## EXERCISE DESCRIPTION
Produce as output only the lines below starting at the line with "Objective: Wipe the" and continuing through the line with "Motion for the", each one exactly as written.

## RECORDS FOR THE TASK
-.-.-

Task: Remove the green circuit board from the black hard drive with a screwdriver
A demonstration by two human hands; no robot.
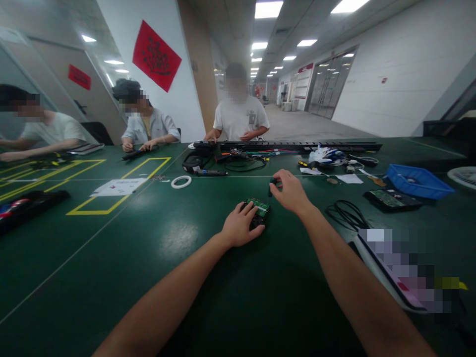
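Observation:
My left hand (241,225) rests on the green table (156,248) with its fingers closed round a small black device carrying a green circuit board (259,206). Just beyond and to the right, my right hand (290,191) hovers with its fingers curled, pinching a small dark part (272,182) at its fingertips. Both forearms reach in from the bottom of the view.
A white ring (181,182), paper sheet (119,187) and yellow floor-tape lines lie left. Cables (345,214), a blue tray (418,181), a circuit board (390,198) and tools sit right. A long black rail (297,146) crosses the far edge. Three people sit or stand opposite.

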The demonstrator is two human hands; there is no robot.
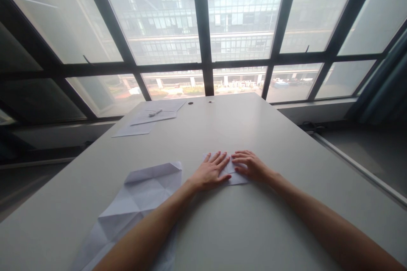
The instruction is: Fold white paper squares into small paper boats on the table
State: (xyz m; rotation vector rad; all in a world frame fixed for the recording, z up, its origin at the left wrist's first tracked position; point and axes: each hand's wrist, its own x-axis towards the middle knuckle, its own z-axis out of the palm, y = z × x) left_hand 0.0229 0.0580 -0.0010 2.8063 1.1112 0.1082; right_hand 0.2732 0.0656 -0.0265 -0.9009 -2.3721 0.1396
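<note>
A small piece of folded white paper [238,179] lies on the white table, partly covered by both hands. My left hand [210,173] rests flat across its left side with the fingers spread. From the right, my right hand [253,167] touches the paper with its fingertips. Its fingers are slightly bent, and the thumb stands apart from them. Fold lines and a layered flap show between the two hands. A larger creased white sheet [127,201] lies on the left, partly hidden under my left forearm.
Flat white sheets [140,129] lie at the table's back left, with a small pale object [155,113] on top. Two round cable holes, one being the left hole [190,103], sit near the far edge. Tall windows [238,12] stand behind the table [216,131].
</note>
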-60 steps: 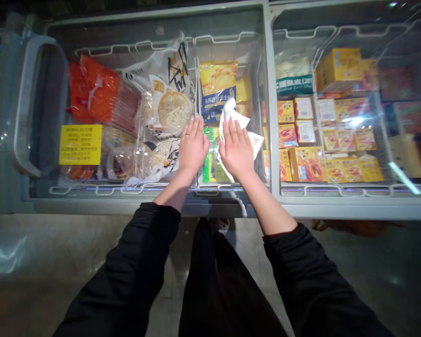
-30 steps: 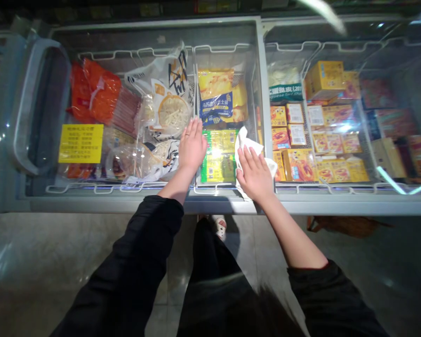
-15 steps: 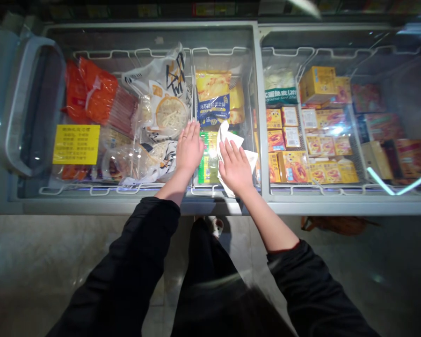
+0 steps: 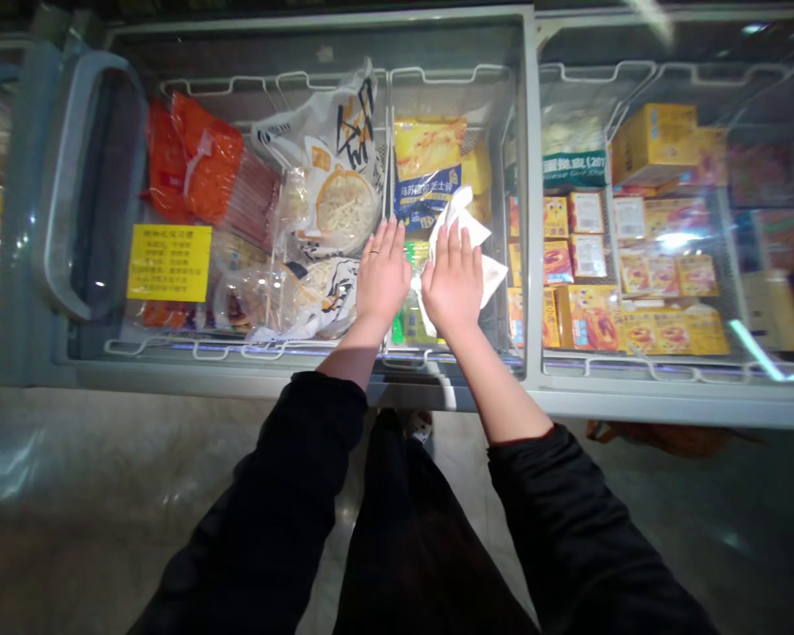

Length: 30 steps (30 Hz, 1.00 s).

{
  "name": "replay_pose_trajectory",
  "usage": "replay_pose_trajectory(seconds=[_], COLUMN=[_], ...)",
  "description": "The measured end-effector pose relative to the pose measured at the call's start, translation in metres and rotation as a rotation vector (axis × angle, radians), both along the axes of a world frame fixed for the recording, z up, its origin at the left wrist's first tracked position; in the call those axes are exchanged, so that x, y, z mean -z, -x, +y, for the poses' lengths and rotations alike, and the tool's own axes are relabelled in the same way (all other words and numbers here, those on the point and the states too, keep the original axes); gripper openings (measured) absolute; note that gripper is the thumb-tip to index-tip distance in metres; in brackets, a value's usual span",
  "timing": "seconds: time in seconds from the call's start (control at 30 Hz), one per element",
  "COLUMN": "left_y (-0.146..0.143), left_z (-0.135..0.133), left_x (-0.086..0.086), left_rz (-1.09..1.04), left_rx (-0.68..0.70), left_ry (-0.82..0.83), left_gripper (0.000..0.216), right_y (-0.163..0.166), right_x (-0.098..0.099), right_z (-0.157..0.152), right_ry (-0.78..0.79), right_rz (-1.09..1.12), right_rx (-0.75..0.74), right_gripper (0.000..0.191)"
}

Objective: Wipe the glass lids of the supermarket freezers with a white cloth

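Observation:
My right hand [image 4: 455,280] lies flat, fingers stretched out, on a crumpled white paper tissue [image 4: 491,275] against the clear lid of a chest freezer. Part of the tissue sticks out above and to the right of the fingers. Just left of it, my left hand [image 4: 385,275] rests with straight fingers on the lid and holds nothing; one finger wears a ring. Under the lid near my fingertips are a yellow and blue food bag [image 4: 428,176] and a white bag with a noodle-like picture [image 4: 344,207]. A green pack [image 4: 411,317] shows partly between my hands.
Red bags [image 4: 205,168] lie in the left basket, and a yellow notice [image 4: 170,263] is near the grey lid handle [image 4: 59,194]. A frame bar [image 4: 533,203] divides this lid from the right section, which holds several yellow boxes [image 4: 592,316]. A brown object [image 4: 668,438] lies below the freezer.
The view has shifted, so the freezer appears farther right. My right hand and the tissue have slid left along the lid, nearer my left hand, which stays near the basket divider.

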<state>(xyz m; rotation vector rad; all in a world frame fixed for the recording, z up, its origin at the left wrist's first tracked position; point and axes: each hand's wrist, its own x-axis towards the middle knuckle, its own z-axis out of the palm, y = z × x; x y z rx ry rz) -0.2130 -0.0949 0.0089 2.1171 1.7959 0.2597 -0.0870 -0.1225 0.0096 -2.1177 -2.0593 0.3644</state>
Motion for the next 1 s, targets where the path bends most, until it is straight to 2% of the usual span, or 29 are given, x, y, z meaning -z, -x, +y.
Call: replay_pose_trajectory(seconds=[0.1,0.17,0.2,0.3,0.37,0.43,0.53,0.63,0.7,0.77,0.87,0.93,1.0], left_y=[0.001,0.001,0.001,0.000,0.000,0.000,0.001,0.004,0.007,0.012,0.030,0.049,0.069], left_z=[-0.001,-0.001,-0.001,-0.001,-0.001,-0.001,-0.001,-0.002,-0.002,-0.001,0.000,-0.002,-0.007], left_x=[-0.002,-0.004,-0.005,-0.008,-0.008,-0.008,-0.004,-0.001,-0.001,-0.006,-0.018,-0.025,-0.028], left_rz=[-0.015,-0.018,-0.020,-0.023,-0.018,-0.010,-0.014,-0.061,-0.102,-0.131,-0.128,-0.091,-0.038], left_rx=[0.007,0.011,0.014,0.022,0.020,0.018,0.018,-0.009,-0.020,0.004,0.080,0.114,0.121], left_ry=[0.012,0.024,0.032,0.066,0.078,0.075,0.059,0.035,0.034,0.058,0.101,0.099,0.093], left_gripper=[0.063,0.063,0.063,0.065,0.066,0.066,0.066,0.067,0.069,0.074,0.080,0.078,0.075], right_y=[-0.005,-0.031,-0.048,-0.097,-0.111,-0.100,-0.053,-0.005,0.008,0.004,-0.024,-0.039,-0.042], right_x=[-0.008,-0.011,-0.012,-0.011,-0.008,-0.003,0.003,0.002,-0.002,-0.008,-0.014,-0.015,-0.013], right_z=[-0.046,-0.075,-0.085,-0.092,-0.080,-0.059,-0.029,-0.021,-0.032,-0.054,-0.084,-0.090,-0.084], right_ry=[0.046,0.079,0.087,0.086,0.075,0.056,0.016,-0.006,0.011,0.057,0.107,0.102,0.095], right_rz=[-0.008,-0.029,-0.050,-0.135,-0.166,-0.164,-0.110,-0.035,0.002,0.025,0.054,0.051,0.020], right_rx=[-0.217,-0.390,-0.421,-0.301,-0.187,-0.071,0.022,-0.103,-0.231,-0.363,-0.509,-0.501,-0.416], right_gripper=[0.065,0.064,0.063,0.064,0.066,0.067,0.067,0.067,0.066,0.067,0.068,0.068,0.068])
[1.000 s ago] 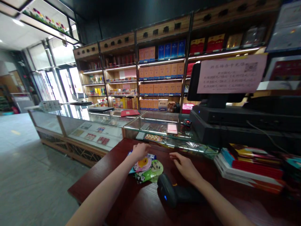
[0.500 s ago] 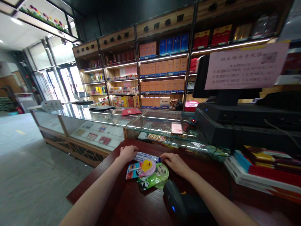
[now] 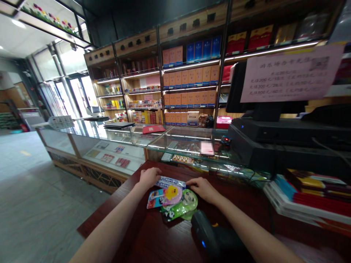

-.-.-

## RESPONSE AREA
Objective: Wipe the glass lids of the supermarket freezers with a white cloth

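Observation:
My right hand [image 4: 455,280] lies flat, fingers stretched out, on a crumpled white paper tissue [image 4: 491,275] against the clear lid of a chest freezer. Part of the tissue sticks out above and to the right of the fingers. Just left of it, my left hand [image 4: 385,275] rests with straight fingers on the lid and holds nothing; one finger wears a ring. Under the lid near my fingertips are a yellow and blue food bag [image 4: 428,176] and a white bag with a noodle-like picture [image 4: 344,207]. A green pack [image 4: 411,317] shows partly between my hands.
Red bags [image 4: 205,168] lie in the left basket, and a yellow notice [image 4: 170,263] is near the grey lid handle [image 4: 59,194]. A frame bar [image 4: 533,203] divides this lid from the right section, which holds several yellow boxes [image 4: 592,316]. A brown object [image 4: 668,438] lies below the freezer.
The view has shifted, so the freezer appears farther right. My right hand and the tissue have slid left along the lid, nearer my left hand, which stays near the basket divider.
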
<state>(xyz m; rotation vector rad; all in a world frame fixed for the recording, z up, its origin at the left wrist's first tracked position; point and axes: each hand's wrist, its own x-axis towards the middle knuckle, its own z-axis out of the palm, y = z × x; x y z rx ry rz) -0.2130 -0.0949 0.0089 2.1171 1.7959 0.2597 -0.0870 -0.1225 0.0096 -2.1177 -2.0593 0.3644</state>
Motion for the next 1 s, targets where the path bends most, until it is straight to 2% of the usual span, or 29 are given, x, y, z meaning -z, -x, +y.

This output is now finished.